This module is published by NCPEA Press and is presented as an NCPEA/Connexions publication. Each chapter has been peer-reviewed, accepted, and endorsed by the National Council of Professors of Educational Administration (NCPEA) as a significant contribution to the scholarship and practice of education administration. Formatted and edited in Connexions by Theodore Creighton and Brad Bizzell, Virginia Tech and Janet Tareilo, Stephen F. Austin State University.

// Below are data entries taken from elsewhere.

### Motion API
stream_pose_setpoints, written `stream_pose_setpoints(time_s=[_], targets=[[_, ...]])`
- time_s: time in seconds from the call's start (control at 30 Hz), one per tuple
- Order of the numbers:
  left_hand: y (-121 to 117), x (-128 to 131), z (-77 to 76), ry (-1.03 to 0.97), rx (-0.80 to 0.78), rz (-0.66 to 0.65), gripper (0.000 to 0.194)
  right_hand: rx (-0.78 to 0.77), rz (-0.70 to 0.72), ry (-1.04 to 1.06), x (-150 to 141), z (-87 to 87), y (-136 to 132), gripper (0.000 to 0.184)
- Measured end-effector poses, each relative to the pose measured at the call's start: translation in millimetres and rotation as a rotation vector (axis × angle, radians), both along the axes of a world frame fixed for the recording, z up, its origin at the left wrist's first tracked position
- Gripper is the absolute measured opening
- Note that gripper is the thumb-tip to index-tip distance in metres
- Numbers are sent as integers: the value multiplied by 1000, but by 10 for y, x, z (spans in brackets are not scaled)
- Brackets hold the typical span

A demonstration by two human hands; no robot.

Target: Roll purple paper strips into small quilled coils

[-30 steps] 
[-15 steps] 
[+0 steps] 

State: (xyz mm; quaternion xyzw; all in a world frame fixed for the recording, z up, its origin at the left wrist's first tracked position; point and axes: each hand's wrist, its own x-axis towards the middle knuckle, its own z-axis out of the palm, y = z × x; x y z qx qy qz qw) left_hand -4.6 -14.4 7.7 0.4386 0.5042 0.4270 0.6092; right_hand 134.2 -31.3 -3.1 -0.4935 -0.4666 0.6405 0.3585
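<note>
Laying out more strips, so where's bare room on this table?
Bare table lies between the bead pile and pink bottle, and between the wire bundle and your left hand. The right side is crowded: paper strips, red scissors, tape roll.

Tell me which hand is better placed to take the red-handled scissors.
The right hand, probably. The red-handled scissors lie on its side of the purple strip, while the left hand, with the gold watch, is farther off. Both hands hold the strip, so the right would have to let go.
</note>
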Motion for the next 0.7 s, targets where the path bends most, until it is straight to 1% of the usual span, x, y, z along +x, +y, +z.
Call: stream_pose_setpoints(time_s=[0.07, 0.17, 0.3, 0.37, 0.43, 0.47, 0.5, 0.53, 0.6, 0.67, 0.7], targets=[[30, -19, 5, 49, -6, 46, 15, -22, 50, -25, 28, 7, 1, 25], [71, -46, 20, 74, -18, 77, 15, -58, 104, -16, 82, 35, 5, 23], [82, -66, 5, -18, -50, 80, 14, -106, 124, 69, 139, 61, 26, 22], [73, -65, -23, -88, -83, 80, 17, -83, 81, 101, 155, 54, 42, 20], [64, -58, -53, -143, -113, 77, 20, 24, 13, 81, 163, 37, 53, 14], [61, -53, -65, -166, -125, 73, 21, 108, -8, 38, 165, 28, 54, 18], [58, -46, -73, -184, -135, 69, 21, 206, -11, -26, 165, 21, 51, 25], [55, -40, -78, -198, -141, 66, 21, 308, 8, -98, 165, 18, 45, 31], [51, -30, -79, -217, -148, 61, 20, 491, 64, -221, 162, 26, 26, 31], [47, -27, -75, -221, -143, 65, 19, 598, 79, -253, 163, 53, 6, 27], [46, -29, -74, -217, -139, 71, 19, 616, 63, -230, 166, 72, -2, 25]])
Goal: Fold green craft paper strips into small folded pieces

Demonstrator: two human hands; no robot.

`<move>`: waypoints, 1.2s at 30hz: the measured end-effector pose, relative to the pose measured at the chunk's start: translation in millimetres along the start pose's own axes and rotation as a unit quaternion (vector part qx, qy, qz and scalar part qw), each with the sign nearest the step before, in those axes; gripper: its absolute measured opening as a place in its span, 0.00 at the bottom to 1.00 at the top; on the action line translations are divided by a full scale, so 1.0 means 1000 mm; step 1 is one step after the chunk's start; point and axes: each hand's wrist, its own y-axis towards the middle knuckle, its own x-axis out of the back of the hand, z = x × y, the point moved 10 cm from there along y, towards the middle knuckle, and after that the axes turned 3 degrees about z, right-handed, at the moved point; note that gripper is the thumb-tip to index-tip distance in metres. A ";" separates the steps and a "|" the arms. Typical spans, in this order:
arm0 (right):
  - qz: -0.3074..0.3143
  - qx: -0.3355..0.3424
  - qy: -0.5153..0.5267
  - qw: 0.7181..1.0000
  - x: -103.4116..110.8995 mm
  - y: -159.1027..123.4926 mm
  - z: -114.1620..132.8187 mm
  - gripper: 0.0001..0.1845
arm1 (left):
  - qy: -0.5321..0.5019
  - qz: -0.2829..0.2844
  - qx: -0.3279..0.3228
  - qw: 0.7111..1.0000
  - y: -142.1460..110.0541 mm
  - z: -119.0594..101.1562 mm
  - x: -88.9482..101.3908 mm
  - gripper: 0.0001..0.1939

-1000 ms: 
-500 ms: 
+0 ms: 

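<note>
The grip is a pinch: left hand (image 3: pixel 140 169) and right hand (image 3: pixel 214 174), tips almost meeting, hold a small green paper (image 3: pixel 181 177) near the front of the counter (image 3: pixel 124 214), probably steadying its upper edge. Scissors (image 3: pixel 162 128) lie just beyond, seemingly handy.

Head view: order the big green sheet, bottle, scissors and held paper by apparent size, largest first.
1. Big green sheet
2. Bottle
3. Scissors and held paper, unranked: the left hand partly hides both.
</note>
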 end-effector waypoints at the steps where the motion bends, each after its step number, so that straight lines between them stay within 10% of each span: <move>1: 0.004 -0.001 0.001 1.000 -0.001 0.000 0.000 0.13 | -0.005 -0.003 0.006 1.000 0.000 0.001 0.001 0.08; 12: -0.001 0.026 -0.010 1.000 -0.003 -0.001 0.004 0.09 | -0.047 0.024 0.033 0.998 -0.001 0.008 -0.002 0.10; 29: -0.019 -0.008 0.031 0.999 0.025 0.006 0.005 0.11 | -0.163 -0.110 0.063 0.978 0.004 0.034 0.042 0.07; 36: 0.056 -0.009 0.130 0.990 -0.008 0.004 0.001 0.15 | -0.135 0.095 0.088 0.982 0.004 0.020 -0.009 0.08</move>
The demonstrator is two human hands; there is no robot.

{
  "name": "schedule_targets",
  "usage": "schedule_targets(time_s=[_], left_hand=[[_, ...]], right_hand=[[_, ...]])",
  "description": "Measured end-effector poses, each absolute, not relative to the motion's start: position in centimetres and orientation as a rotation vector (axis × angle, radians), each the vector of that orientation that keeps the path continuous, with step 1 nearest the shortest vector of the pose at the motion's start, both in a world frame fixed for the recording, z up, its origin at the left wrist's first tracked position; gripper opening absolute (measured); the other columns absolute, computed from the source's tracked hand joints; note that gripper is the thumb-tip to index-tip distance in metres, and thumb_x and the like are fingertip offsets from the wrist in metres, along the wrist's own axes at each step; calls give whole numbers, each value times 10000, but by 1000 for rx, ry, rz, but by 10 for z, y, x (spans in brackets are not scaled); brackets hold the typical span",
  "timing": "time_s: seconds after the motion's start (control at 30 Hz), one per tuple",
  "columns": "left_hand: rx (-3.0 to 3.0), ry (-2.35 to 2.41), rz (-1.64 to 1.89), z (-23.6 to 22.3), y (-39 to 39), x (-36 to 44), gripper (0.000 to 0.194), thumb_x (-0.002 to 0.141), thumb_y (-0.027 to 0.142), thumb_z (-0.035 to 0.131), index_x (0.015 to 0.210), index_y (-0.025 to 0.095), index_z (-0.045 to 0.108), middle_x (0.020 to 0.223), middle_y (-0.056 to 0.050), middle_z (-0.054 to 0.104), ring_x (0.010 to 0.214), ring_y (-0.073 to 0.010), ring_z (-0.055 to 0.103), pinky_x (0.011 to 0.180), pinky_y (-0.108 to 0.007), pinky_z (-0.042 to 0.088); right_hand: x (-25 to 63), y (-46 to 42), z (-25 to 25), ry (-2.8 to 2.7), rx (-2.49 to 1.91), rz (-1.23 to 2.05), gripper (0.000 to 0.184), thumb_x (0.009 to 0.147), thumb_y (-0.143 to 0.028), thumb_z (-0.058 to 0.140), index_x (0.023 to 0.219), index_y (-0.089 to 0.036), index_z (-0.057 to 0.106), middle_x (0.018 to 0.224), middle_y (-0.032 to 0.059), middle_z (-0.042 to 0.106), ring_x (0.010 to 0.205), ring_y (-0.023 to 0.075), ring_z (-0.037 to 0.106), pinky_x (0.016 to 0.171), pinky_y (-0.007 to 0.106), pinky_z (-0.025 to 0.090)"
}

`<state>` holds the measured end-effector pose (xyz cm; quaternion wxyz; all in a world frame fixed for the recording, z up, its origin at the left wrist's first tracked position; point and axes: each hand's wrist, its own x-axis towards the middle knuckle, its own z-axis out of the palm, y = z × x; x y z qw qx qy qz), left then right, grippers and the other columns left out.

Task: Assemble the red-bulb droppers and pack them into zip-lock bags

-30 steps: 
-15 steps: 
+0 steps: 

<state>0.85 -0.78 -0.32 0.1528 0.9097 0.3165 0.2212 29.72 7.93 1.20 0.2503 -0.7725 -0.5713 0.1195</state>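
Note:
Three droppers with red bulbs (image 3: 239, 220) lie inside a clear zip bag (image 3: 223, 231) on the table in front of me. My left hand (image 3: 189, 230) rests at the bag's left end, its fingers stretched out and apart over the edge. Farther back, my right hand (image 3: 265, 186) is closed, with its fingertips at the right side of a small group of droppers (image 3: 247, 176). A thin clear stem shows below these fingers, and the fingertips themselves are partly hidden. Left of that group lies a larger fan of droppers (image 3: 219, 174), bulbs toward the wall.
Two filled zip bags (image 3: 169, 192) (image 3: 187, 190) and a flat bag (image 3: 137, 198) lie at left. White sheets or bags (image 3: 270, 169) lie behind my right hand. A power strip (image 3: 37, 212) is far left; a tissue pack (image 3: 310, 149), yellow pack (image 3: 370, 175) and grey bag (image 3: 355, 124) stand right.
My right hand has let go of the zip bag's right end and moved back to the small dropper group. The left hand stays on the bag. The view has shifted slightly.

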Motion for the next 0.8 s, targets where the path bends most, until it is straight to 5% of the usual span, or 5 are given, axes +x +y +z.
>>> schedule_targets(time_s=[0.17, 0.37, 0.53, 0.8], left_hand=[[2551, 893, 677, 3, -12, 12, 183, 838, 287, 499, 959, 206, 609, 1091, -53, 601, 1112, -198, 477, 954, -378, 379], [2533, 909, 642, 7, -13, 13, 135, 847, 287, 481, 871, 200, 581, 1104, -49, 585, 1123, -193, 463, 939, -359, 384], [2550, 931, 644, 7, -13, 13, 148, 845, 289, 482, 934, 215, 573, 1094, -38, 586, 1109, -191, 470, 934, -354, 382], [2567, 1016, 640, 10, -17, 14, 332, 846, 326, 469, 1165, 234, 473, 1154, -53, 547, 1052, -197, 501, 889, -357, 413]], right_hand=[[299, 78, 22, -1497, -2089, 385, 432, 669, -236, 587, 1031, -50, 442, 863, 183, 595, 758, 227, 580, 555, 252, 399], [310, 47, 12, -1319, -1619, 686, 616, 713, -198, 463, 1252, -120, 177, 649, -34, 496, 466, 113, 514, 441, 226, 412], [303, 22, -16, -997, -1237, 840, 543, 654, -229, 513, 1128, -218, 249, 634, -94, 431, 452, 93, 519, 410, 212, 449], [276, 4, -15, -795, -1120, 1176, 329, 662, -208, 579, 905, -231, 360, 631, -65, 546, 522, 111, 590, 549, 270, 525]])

Writing Up Your Descriptive Statistics

Author Information

  • John R. Slate is a Professor at Sam Houston State University where he teaches Basic and Advanced Statistics courses, as well as professional writing, to doctoral students in Educational Leadership and Counseling. His research interests lie in the use of educational databases, both state and national, to reform school practices. To date, he has chaired and/or served on over 100 doctoral student dissertation committees. Recently, Dr. Slate created a website, Writing and Statistical Help to assist students and faculty with both statistical assistance and in editing/writing their dissertations/theses and manuscripts.
  • Ana Rojas-LeBouef is a Literacy Specialist at the Reading Center at Sam Houston State University where she teaches developmental reading courses. She recently completed her doctoral degree in Reading, where she conducted a 16-year analysis of Texas statewide data regarding the achievement gap. Her research interests lie in examining the inequities in achievement among ethnic groups. Dr. Rojas-LeBouef also assists students and faculty in their writing and statistical needs on the Writing and Statistical website, Writing and Statistical Help

The following is an example of how to write up (in manuscript text) your descriptive statistics. This module is used with a larger Collection (Book) authored by John R. Slate and Ana Rojas-LeBouef from Sam Houston State University and available at: Calculating Basic Statistical Procedures in SPSS: A Self-Help and Practical Guide to Preparing Theses, Dissertations, and Manuscripts

  • Intelligence Test Scores of Students with Disabilities

Research Questions

The following research questions were addressed in this study: (a) Of the five groups of elementary school students in this study, which group had the most participants, which group had the second most participants, and which group had the fewest participants? How many participants comprised the total sample for this study?; (b) How did these students perform on the three scores of: Full Scale IQ, the Verbal IQ, the Performance IQ?; (c) To what extent were students’ scores normally distributed on the Full Scale IQ, the Verbal IQ, and the Performance IQ?; (d) How well or how poorly did the boys score on the Full Scale IQ, the Verbal IQ, and on the Performance IQ?; (e) How well or how poorly did the boys score on the Full Scale IQ, the Verbal IQ, and on the Performance IQ?; and (f) Without using the words statistically or significantly, compare girls’ scores with the boys’ scores.

Results

In this research investigation, the total number of participants was 1,789 students. Of the five groups of students whose scores were analyzed in this study, the largest group consisted of 702 students with listening disorders, with the second largest group being 605 students with a label of Other Health Impaired. The fewest participants were in the group of students with a label of Muscular Dystrophy (n = 275). For these five groups of students, students with muscular dystrophy obtained the highest scores on the Performance IQ (M = 92.66) and the lowest scores on the Full Scale IQ (M = 70.12). Readers are referred to Table 1 for the descriptive statistics concerning the IQ test scores.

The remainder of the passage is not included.